News reports on the occasion described the massive orange and yellow striped tent on the White House south lawn as“bigger than the mansion itself.”There were“floral centerpieces” and “gilded chandeliers.” After years of eating with basic prison camp utensils, former pilot John McGrath ate from White House china. “I got to sit with Jimmy Stewart,” he recalled. Having gone years without female companionship, one of the standout memories for the POWs was the singing,dancing bombshell Joey Heatherton. Six-year POW Harry Johnson from Iowa felt a kinship with one of the biggest stars, a fellow Iowan. “I walked into the Green Room and there stood John Wayne,” said Johnson. “We shook hands and he said,‘You can ride off into the sunset with me anytime.’” The entertainment for the evening was a flashback to the variety shows that Bob Hope took to South Vietnam during the war. So it was appropriate that Hope was the emcee at the White House gala too. The lineup of stars represented the classics in film, music and comedy: Sammy Davis Jr., Martha Raye, Phyllis Diller, Roy Acuff and Les Brown and His Band of Renown.

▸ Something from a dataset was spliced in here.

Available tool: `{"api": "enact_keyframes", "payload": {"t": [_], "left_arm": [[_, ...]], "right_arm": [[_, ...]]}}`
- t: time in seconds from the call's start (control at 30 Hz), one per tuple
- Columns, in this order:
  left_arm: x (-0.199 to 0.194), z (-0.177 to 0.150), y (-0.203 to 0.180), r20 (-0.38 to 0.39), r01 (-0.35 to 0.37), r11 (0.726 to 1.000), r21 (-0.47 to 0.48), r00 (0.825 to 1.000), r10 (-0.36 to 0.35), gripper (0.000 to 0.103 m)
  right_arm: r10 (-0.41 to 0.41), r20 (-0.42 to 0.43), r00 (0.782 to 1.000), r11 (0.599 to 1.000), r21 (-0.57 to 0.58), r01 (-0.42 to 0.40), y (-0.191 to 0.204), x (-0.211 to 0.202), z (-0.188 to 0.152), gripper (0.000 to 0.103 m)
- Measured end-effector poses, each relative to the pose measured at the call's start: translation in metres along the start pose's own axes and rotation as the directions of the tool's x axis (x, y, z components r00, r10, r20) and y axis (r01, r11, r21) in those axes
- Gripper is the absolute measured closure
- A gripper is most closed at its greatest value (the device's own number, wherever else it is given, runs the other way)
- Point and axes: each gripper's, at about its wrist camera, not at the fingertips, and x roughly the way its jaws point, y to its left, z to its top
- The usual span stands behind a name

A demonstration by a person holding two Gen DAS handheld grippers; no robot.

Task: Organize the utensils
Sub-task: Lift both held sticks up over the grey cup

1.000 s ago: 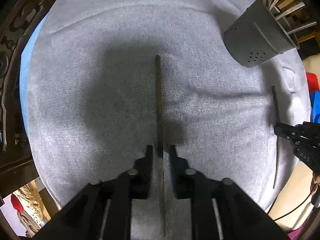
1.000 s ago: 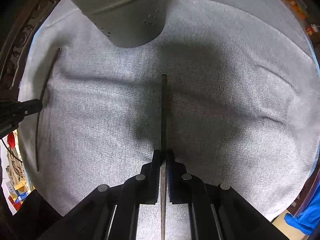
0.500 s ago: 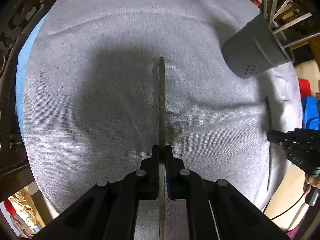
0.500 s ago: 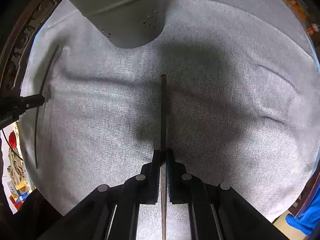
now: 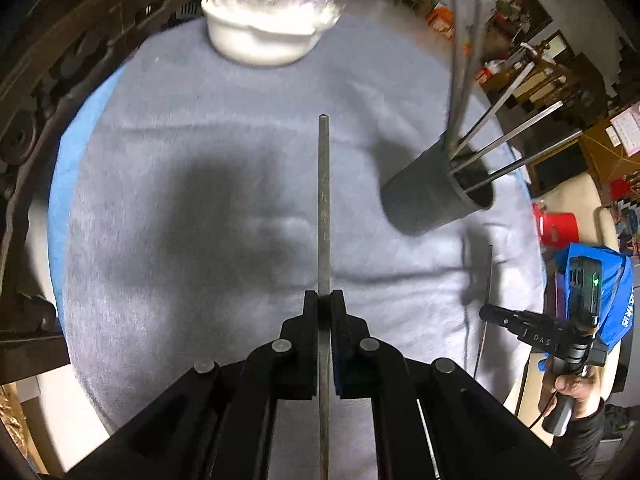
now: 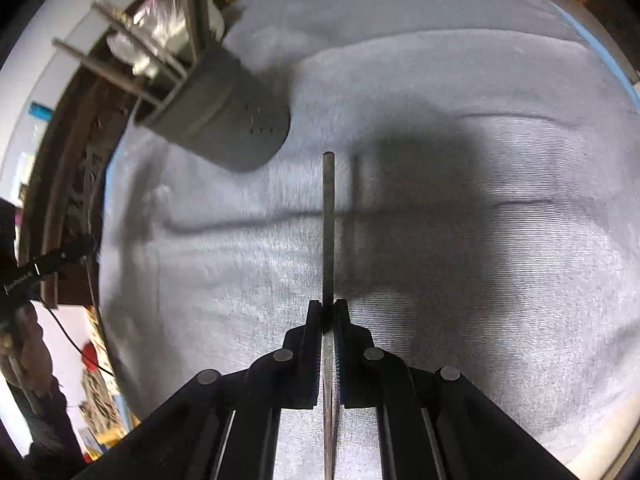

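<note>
While both black two-finger grippers are clamped tight, each one has its own thin dark metal chopstick pinched between the pads. In the left wrist view, the left gripper (image 5: 324, 300) holds its long grey metal chopstick (image 5: 323, 200) pointing straight to 12 o'clock over the grey knitted cloth (image 5: 200, 240) covering the table. At about 3 o'clock in that view, the right gripper (image 5: 486, 312) pokes in from the edge with its slim dark chopstick (image 5: 489, 276) crossing its tip.

Same deal on the right wrist view: the right gripper (image 6: 328, 308) is shut on that chopstick (image 6: 328, 224), which runs up toward 12.

Further out, the dark grey perforated cylindrical utensil holder (image 5: 436, 196) stands on the cloth at roughly 2 o'clock from the left camera, 10 or 11 from the right, with several grey metal sticks (image 5: 516, 136) fanning out of its mouth. Farthest back at 12 o'clock sits a white ceramic bowl (image 5: 260, 40) with clear plastic wrap on top, a bit blurry.
</note>
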Motion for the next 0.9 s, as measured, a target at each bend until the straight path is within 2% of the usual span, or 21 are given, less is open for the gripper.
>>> {"api": "enact_keyframes", "payload": {"t": [0.17, 0.3, 0.37, 0.4, 0.5, 0.57, 0.63, 0.67, 0.7, 0.73, 0.9], "left_arm": [[-0.021, -0.001, -0.021, 0.103, 0.025, 1.000, 0.000, 0.994, -0.025, 0.098], [-0.033, 0.006, -0.031, 0.199, 0.046, 0.999, -0.027, 0.979, -0.039, 0.098], [-0.040, 0.009, -0.034, 0.248, 0.049, 0.998, -0.046, 0.968, -0.036, 0.098], [-0.045, 0.012, -0.038, 0.281, 0.053, 0.997, -0.050, 0.959, -0.036, 0.098], [-0.058, 0.018, -0.047, 0.367, 0.071, 0.996, -0.055, 0.929, -0.046, 0.098], [-0.065, 0.021, -0.056, 0.435, 0.073, 0.996, -0.049, 0.900, -0.044, 0.098], [-0.067, 0.026, -0.061, 0.474, 0.089, 0.995, -0.047, 0.879, -0.056, 0.098], [-0.069, 0.028, -0.065, 0.500, 0.100, 0.994, -0.046, 0.864, -0.064, 0.098], [-0.072, 0.029, -0.068, 0.527, 0.111, 0.993, -0.044, 0.847, -0.071, 0.098], [-0.073, 0.029, -0.069, 0.544, 0.114, 0.993, -0.043, 0.836, -0.072, 0.098], [-0.075, 0.039, -0.085, 0.635, 0.090, 0.995, -0.044, 0.771, -0.042, 0.098]], "right_arm": [[0.099, 0.144, 0.985, 0.992, 0.062, -0.108, -0.008, -0.038, -0.002, 0.096], [0.143, 0.269, 0.953, 0.982, 0.083, -0.171, -0.007, -0.065, 0.003, 0.096], [0.165, 0.337, 0.927, 0.975, 0.086, -0.205, 0.001, -0.081, 0.008, 0.096], [0.174, 0.374, 0.911, 0.972, 0.084, -0.221, 0.003, -0.087, 0.010, 0.096], [0.234, 0.520, 0.822, 0.957, 0.025, -0.289, 0.014, -0.116, 0.013, 0.096], [0.234, 0.589, 0.774, 0.956, 0.006, -0.294, 0.025, -0.131, 0.016, 0.096], [0.222, 0.645, 0.732, 0.958, -0.003, -0.288, 0.033, -0.140, 0.020, 0.096], [0.213, 0.662, 0.719, 0.959, -0.002, -0.282, 0.036, -0.144, 0.021, 0.096], [0.213, 0.685, 0.696, 0.957, -0.002, -0.291, 0.039, -0.146, 0.023, 0.096], [0.212, 0.699, 0.683, 0.955, -0.002, -0.295, 0.042, -0.148, 0.025, 0.096], [0.159, 0.782, 0.603, 0.965, 0.006, -0.262, 0.067, -0.146, 0.040, 0.096]]}}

One of the most poignant moments was the singing of the “POW Hymn,” performed by the prisoners themselves. “Wow, it was emotional,” said James Quincy Collins Jr., who was shot down in 1965, and helped form the first of several POW choirs. Collins had written the song during solitary confinement at a North Vietnamese prison dubbed “the Zoo.”For the White House performance, the chorus rehearsed only once before singing for the commander in chief. “This was the first time I’d seen these guys in formal uniforms,” Collins said. “Everyone was happy and smiling. This was a freedom concert. We showed an American public we were not defeated.”

A rare privilege for the POWs was being granted permission to roam through the White House without guides.That’s when Harry Johnson ran into Hope. “I was in the bathroom, outside the Nixon living quarters, and came downstairs, and there was Bob Hope,” said Johnson. “We were so excited, we didn’t take any pictures.”

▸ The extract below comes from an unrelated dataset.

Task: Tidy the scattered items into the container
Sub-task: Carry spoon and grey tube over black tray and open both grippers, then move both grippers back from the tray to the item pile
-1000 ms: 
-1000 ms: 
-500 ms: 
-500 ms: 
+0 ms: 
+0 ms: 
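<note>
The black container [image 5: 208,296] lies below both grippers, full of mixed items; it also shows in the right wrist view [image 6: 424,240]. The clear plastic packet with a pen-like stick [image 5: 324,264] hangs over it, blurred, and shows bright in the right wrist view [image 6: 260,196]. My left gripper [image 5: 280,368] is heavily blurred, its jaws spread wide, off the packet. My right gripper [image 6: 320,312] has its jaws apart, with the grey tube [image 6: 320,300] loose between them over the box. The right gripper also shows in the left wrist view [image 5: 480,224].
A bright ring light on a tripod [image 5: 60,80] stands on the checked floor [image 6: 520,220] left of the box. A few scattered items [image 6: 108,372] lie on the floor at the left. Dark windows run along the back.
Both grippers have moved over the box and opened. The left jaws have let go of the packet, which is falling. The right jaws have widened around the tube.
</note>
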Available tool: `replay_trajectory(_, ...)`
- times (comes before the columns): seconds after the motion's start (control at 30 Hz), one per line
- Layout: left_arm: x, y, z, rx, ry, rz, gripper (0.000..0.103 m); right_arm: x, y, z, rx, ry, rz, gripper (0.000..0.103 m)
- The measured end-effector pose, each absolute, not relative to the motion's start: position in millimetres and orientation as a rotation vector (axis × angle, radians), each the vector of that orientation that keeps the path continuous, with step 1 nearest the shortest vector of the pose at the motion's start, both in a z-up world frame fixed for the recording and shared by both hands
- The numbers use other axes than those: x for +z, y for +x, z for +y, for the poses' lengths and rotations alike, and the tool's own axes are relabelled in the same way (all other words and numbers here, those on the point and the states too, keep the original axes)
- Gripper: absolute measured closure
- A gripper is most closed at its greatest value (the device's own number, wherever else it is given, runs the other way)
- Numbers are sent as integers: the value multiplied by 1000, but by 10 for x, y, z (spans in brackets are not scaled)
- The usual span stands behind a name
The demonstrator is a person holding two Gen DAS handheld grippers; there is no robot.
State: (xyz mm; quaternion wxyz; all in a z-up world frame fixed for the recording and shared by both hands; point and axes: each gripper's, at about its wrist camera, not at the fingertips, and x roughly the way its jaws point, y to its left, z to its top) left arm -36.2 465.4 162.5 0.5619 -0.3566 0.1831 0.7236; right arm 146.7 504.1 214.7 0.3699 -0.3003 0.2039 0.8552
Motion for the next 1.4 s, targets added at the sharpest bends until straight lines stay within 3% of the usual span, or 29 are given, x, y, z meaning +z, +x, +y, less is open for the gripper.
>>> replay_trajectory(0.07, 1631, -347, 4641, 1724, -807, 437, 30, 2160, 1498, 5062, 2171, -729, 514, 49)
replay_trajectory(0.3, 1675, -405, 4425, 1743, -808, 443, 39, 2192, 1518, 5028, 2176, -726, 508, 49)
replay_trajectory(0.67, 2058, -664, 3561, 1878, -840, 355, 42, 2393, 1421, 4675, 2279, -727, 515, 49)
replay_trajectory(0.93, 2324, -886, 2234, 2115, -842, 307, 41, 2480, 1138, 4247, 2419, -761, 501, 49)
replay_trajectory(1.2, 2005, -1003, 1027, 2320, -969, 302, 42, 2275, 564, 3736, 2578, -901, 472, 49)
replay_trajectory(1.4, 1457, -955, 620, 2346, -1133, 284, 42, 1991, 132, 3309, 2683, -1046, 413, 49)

The party continued as couples danced to the military bands playing in the East Room. As the evening wore on, the president excused himself. According to McGrath, Nixon announced: “I’ve got to get some sleep. Stay here as long as you want to, until the last person leaves.” The president’s long day had started at the State Department. As First Lady Pat Nixon hosted a tea party in the drawing room for the POW wives, the president delivered a long speech to the POWs on foreign policy and defense. He told the newly freed prisoners: “I have spoken to many distinguished audiences. I can say to you today that this is the most distinguished group I have ever addressed, and I have never been prouder than I am at this moment to address this group.”

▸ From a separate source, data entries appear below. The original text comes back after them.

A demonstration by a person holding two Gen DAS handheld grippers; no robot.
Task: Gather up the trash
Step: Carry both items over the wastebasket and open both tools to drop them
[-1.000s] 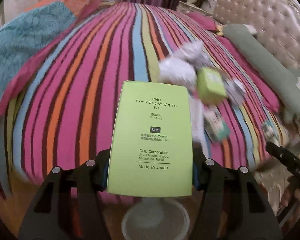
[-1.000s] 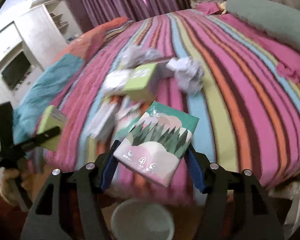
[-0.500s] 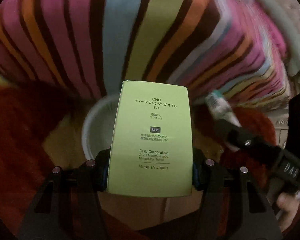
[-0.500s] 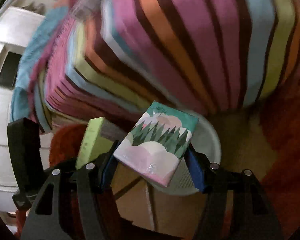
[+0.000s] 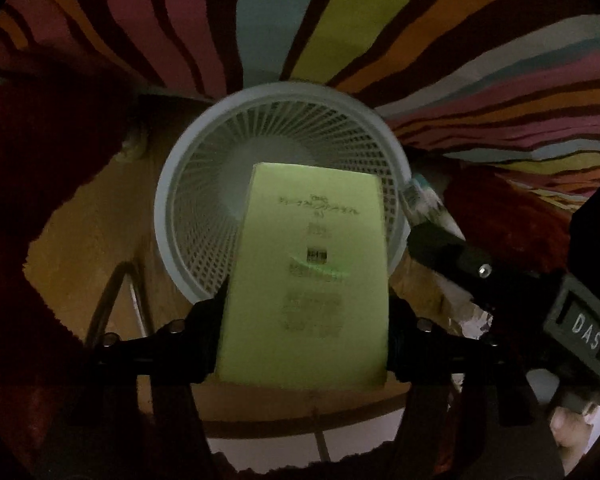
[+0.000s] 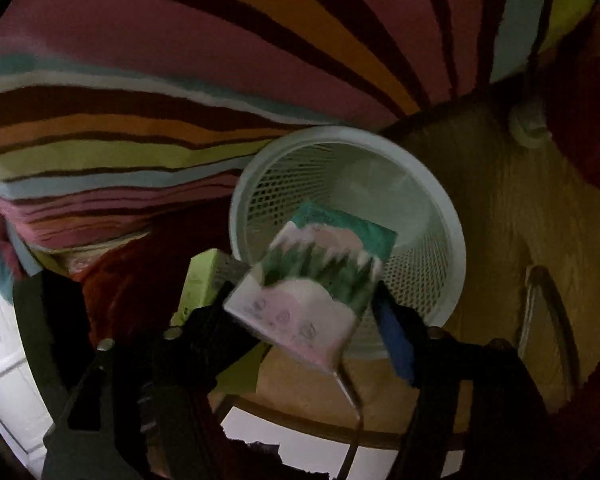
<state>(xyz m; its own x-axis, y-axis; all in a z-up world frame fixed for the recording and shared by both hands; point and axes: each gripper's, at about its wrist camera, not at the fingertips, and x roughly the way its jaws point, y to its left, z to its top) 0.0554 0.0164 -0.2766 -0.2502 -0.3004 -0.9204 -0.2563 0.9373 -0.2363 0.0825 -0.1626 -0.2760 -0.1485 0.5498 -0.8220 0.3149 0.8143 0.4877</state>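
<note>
Both jaws have just been opening, standing apart around the pale-green cardboard box and the forest-printed carton; either could clip the rim of the white mesh plastic basket ahead and tumble onto the floor.

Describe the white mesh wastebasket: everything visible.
The white plastic mesh wastebasket is round, with a smooth solid rim, lattice walls and a plain bottom. It stands upright on the tan floor, close beside the hanging striped bedspread. No trash shows inside yet, though the boxes hide part of it. The lime-green box and the forest-print box hang over its mouth. Whether anything touches its rim cannot be told.
</note>
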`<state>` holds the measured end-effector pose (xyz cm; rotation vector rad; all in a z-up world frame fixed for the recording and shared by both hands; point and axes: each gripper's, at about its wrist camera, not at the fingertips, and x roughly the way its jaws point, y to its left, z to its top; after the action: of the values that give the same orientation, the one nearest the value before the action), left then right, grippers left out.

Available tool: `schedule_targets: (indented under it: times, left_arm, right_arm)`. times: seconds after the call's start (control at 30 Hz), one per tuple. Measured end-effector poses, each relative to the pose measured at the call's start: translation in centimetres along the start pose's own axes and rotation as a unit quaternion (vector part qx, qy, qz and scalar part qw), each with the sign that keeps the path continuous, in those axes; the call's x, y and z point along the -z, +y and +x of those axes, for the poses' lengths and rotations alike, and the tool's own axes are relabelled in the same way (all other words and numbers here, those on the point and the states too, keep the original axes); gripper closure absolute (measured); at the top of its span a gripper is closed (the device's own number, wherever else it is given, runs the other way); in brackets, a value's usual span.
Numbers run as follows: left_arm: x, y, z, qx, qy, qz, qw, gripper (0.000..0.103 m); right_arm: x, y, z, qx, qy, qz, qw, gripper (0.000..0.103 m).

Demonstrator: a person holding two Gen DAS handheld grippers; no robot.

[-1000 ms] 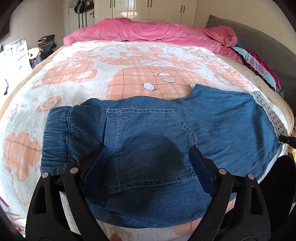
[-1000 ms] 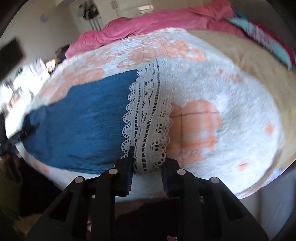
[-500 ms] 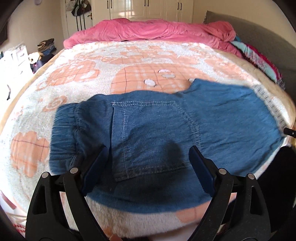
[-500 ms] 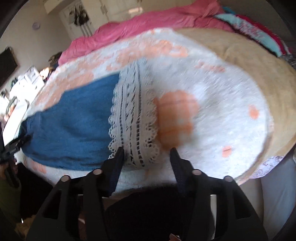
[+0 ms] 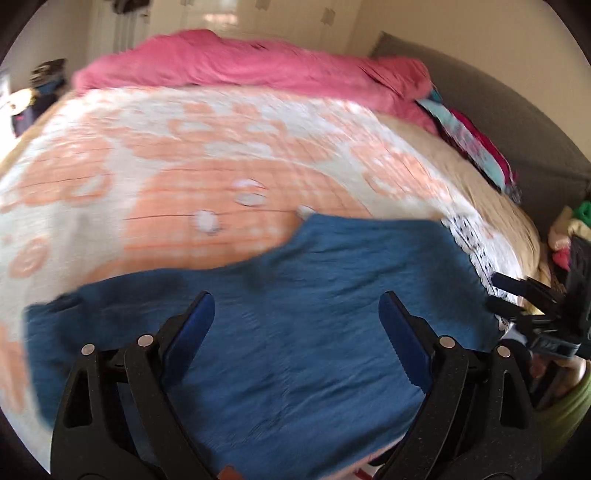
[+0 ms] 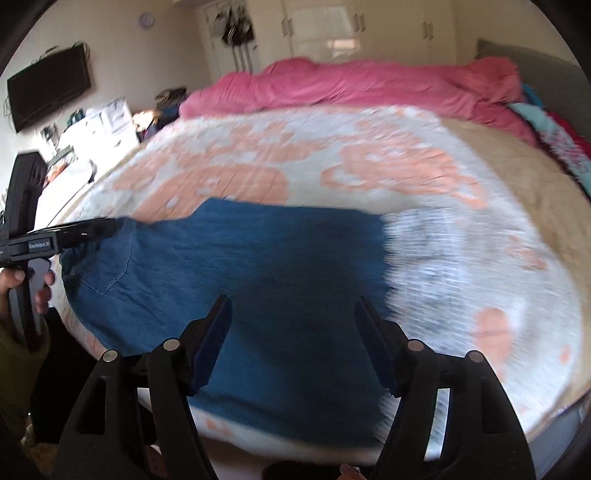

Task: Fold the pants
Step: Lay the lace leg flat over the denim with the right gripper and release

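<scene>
denim pants flat on the blanket, both grippers spread above them

the blue denim pants (image 5: 314, 314) lie spread flat across the near edge of the white-and-peach fleece blanket (image 5: 184, 155) that covers the bed. a white lace hem (image 5: 476, 247) trims the leg end of the pants, at the far right in the left wrist view; in the right wrist view the same lace (image 6: 436, 266) is badly smeared by blur. a stitched back pocket (image 6: 110, 269) shows toward the waist end of the pants.

the left gripper (image 5: 295, 317) hangs over the middle of the pants with its blue-padded fingers (image 5: 192, 328) wide apart, grasping nothing. whether the tips touch the cloth cannot be told. the right gripper (image 6: 293, 321) is likewise released, spread over the leg part of the pants just beside the lace, with nothing between its pads.

from the right wrist view the left gripper's black body (image 6: 59, 236) reaches in at the waist end of the pants.

beyond the pants, at the far side of the blanket, a pink duvet (image 6: 351, 88) is bunched up. behind it stand cream wardrobe doors (image 6: 369, 33), and a dark tv (image 6: 48, 88) hangs on the wall.
</scene>
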<state>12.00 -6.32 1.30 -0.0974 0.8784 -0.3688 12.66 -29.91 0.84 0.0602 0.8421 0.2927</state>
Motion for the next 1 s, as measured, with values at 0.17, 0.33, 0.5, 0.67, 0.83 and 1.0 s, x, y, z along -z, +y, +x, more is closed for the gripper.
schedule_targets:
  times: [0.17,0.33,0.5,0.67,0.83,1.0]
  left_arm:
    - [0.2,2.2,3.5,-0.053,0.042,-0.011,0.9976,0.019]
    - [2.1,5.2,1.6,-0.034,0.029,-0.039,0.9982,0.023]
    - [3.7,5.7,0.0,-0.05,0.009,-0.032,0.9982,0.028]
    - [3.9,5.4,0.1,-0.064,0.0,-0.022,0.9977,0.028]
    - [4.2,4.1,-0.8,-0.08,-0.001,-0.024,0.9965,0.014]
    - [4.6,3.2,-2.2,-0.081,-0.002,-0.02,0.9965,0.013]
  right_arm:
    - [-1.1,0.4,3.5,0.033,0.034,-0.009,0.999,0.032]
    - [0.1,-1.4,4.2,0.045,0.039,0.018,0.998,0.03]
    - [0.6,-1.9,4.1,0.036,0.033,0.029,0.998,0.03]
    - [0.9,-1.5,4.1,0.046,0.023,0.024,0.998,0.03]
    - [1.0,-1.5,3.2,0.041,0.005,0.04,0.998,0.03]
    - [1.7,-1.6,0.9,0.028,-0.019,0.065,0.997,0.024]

The party was an elite event that may never be duplicated. But some of the surviving POWs, of the more than 500 listed by the NAM-POWs group, will give it a shot this spring on the 40th anniversary of the 1973 Nixon White House gala. Precisely on May 24, 2013, several hundred POWs will catch up during another exclusive reunion, this time at the Nixon Presidential Library and Museum, in Yorba Linda, Calif.